The day before and of she passed, I had stayed at hers and had a frank talk about myself and my auntie essentially being hostage to watching her waste away. As the hospital had nothing set up on her release, we had to constantly surveillance her and without her even having a drink (or even her meal replacements), we knew her symptoms were always going to get worse i.e the panic, dizziness, convulsions any time she sat up or got up. I relayed it too her like she was extremely hungover with nothing good in her body and even when the pain medication is taken, she needs hydration and nutrition for them to work like our plants (we both love plants). She was clear, concise and understood, took vitamins water and was determined to get back on her feet.

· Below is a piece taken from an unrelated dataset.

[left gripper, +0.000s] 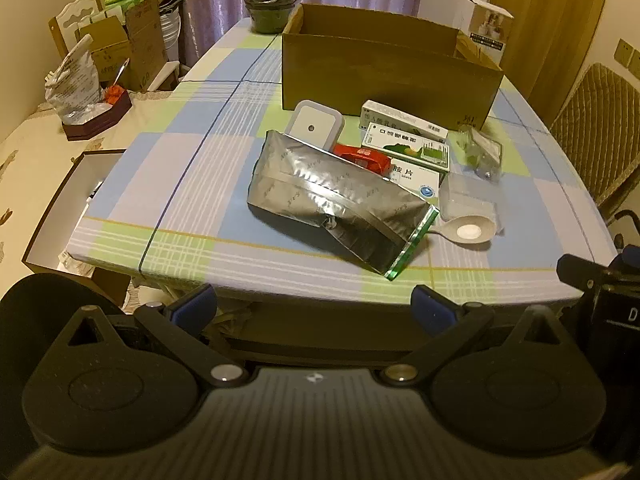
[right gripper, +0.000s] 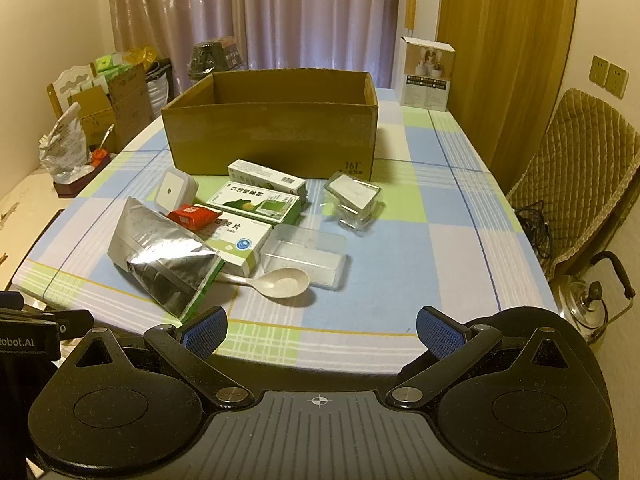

The next day she was extremely tired and (again) essentially nil by mouth. The doctor came out and we all had a long conversation and she’d ordered a different type of ‘meal replacement’ and after he left she just slept the day away (but keeping an eye out for medication time). As the time rolled around, I gave her pills and my auntie came to ‘change shifts’. I hadn’t eaten all day, hadn’t washed (as she was scared of us leaving the room too long) and I was angry at ‘another opportunity’ of her not hydrating or nourishing herself had passed by. My auntie texted to say she had eaten a trifle and drank a little water at 10 pm. Then I got ‘that’ phone all from my aunt at 4:30 am, rushed to mums and she’d passed. She had another episode whilst sleeping and got dizzy, asked for the anxiety/nerve medications but the convulsion was too much and she passed quite peacefully.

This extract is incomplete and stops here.